See, now I want one.  In black!


----------



## Xue Sheng (Jun 14, 2010)

Big Don said:


> You may be the only one into the actual production, but, there have to be a lot of us that think that is BAD ***, I know I do.
> Are you selling these, or any other hand colored gis? Have you considered doing so? Remember: Find a job you love and you'll never work another day.


 
QFT


And for the first time in years I wish we wore a Gi in CMA


----------



## Steve (Jun 14, 2010)

Omar B said:


> See, now I want one.  In black!


I'll post pics of the black, Omar.  I won't be doing anything fancy with that one... other than trying to make it an even, true black.  My concern is that it will fade to a dark purple or blue.  I'll try to keep that from happening.


----------



## dancingalone (Jun 14, 2010)

You, sir, are an artist.


----------



## Carol (Jun 14, 2010)

Artist.  Badass.  What they all said 

If I get my condo (and sadly this is still an IF and not a WHEN), I think I'd like to give fabric dying a try down the road. Vinyl floors in the kitchen and bathroom and no steps between my unit and the building's laundry room. 

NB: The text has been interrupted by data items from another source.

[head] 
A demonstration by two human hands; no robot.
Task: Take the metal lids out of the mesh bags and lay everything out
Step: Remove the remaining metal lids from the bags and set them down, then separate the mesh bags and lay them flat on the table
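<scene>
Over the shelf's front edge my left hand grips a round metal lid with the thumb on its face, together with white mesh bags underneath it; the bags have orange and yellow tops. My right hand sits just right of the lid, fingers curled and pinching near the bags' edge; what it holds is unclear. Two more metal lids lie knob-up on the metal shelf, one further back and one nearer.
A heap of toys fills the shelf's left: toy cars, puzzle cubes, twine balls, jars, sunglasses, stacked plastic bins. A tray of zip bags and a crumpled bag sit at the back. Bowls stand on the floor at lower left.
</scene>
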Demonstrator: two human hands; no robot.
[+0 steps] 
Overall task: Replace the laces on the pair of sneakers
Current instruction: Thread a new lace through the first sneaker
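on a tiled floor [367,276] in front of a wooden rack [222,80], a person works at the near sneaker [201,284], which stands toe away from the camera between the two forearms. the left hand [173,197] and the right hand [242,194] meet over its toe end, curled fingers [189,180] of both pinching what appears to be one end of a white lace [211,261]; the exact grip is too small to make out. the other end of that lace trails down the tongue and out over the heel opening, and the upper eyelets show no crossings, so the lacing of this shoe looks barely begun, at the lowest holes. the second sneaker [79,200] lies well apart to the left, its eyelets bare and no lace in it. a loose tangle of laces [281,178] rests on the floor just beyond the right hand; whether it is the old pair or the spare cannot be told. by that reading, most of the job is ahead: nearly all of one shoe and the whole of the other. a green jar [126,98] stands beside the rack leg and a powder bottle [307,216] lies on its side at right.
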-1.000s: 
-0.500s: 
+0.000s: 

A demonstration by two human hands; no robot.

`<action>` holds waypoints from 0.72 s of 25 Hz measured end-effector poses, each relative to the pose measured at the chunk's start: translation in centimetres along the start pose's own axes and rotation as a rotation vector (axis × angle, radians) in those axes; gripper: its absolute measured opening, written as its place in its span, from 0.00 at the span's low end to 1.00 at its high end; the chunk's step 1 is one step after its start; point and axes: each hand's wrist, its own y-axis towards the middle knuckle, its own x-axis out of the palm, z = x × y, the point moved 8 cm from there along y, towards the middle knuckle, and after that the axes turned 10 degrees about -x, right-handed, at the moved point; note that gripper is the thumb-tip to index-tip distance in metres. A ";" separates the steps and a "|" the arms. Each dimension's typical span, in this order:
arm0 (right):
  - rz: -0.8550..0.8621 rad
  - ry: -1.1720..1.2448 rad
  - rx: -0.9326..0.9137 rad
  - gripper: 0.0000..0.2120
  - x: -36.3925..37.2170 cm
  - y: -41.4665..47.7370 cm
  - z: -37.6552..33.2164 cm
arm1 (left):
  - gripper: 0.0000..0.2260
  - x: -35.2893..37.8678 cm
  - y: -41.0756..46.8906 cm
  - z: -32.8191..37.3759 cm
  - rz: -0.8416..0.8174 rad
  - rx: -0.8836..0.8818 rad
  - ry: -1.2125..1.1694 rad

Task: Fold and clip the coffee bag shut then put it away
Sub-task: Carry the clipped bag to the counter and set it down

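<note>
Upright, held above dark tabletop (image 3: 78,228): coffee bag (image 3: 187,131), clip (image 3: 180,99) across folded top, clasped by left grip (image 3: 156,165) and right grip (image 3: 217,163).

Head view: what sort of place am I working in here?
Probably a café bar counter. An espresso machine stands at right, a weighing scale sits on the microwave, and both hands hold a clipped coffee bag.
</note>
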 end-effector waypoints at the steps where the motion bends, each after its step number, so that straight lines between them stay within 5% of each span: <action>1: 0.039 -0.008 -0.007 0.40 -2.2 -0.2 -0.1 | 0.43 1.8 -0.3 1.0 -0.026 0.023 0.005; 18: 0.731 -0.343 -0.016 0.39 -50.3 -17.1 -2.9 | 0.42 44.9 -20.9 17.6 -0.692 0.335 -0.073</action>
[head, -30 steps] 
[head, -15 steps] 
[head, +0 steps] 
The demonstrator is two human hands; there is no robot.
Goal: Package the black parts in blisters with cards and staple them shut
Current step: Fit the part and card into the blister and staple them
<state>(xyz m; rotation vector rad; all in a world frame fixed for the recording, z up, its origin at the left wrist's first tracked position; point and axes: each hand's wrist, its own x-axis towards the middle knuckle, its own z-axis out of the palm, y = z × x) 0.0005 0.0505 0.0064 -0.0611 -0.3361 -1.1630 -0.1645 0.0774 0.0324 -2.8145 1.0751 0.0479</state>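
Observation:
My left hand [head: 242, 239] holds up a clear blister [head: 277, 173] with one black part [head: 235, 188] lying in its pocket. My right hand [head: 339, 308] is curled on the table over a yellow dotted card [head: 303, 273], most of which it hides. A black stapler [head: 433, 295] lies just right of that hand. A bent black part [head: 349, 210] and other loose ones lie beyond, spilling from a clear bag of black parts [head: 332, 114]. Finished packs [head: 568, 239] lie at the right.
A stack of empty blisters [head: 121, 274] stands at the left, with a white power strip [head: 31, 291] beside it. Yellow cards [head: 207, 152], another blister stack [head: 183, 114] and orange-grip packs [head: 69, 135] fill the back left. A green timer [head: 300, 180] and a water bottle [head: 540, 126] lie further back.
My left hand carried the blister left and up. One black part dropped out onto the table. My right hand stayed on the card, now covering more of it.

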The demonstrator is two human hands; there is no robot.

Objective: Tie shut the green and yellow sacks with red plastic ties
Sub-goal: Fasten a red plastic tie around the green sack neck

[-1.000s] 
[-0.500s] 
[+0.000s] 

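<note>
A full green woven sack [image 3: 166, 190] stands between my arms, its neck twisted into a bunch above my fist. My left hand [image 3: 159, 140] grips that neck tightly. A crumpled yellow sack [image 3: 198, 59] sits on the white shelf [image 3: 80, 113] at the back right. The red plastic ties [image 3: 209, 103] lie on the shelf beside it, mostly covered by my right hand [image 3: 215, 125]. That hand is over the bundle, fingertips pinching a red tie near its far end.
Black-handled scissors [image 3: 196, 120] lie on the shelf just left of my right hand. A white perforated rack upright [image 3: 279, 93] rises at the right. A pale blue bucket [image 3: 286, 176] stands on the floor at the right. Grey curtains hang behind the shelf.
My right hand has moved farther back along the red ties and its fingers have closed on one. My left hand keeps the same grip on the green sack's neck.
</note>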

Right now...on a 3rd floor walkup...no way.  I have nightmares of a tub of something-er-other going kersplat in the hallway


----------



## MJS (Jun 14, 2010)

Very cool Steve!!:ultracool


----------



## Steve (Jun 14, 2010)

Carol said:


> Artist. Badass. What they all said
> 
> If I get my condo (and sadly this is still an IF and not a WHEN), I think I'd like to give fabric dying a try down the road. Vinyl floors in the kitchen and bathroom and no steps between my unit and the building's laundry room.
> 
> Right now...on a 3rd floor walkup...no way. I have nightmares of a tub of something-er-other going kersplat in the hallway


I tub dye, rather than in the wash.   When you decide to give it a try, I'll be happy to help however I can... maybe you can benefit from my mistakes!


----------



## xJOHNx (Jun 15, 2010)

That's wicked!

Might just join a BJJ class to be able to wear something like that!


----------



## Steve (Jun 15, 2010)

New URL for a picture:


----------



## Big Don (Jun 15, 2010)

OK, How long does it take you, from start to finish to do one?


----------



## Steve (Jun 15, 2010)

Depends on what I'm doing. To dye a gi, start to finish, takes about 2 hours. That doesn't include washing it multiple times. 

This gi took me most of Sunday, probably 7 or 8 hours of active work with one batik design.  True batik can be multiple layers of dye and wax, building a picture from the ground up one color at a time.  That requires a lot of planning, which I can do.  But it also requires a strong understandig of color and how the dyes interact, which I am not competent to do yet.  That'll take a lot of experience.  Of course, the more complicated the design, the more steps are involved and the longer it will take. 

I'm working on Orange Crush next. That's a Koral gi dyed bright orange with a biohazard design on the back.


----------



## Steve (Aug 8, 2012)

Okay.  Rather than start a new thread, I thought I'd necro one of my older ones.  

This is an Imperial Purple Tatami Fightwear Ladies Estilo 3.0 gi: 



I really like that color.  The gi is a pretty good quality gi made by a popular gi company based in the UK and manufactured in Pakistan.  The gi comes white with black offset stitching and details, which lends itself very well to dying. 



Some others I'm not sure I've posted her yet:

Navy blue Koral.  

View attachment $ef601e3e28729e061cf8271f758eab3f.jpg

Brazil Nut no logo gi (this is a high quality "generic" blank that I sell).

View attachment $ae5ab8508e68b872f6237c7d9bbb0a9c.jpg 

Chocolate Brown on a Gameness single weave gi

View attachment $3aaefa7839ab607c01316d65ea22df1e.jpg

And Gun Metal Gray (also on a no logo gi)

View attachment $683c935bc0ee93bbb4795bc84ff809d4.jpg


----------



## sopraisso (Aug 8, 2012)

Man, you seem to have had a hell of a trouble to finish that one. 7 hours working on the batik? That's nasty! It turned out beautifuly. I think if I wore a gi like that one I would feel like a superhero!
You can say you know how to work in one more beautiful thing! Not everyone can say that! Keep on working on that and you'll get even better. Congrats!

Enviado de meu GT-I9300 usando o Tapatalk 2


----------



## granfire (Aug 11, 2012)

you never showed the result of 'Orange Crush'!


----------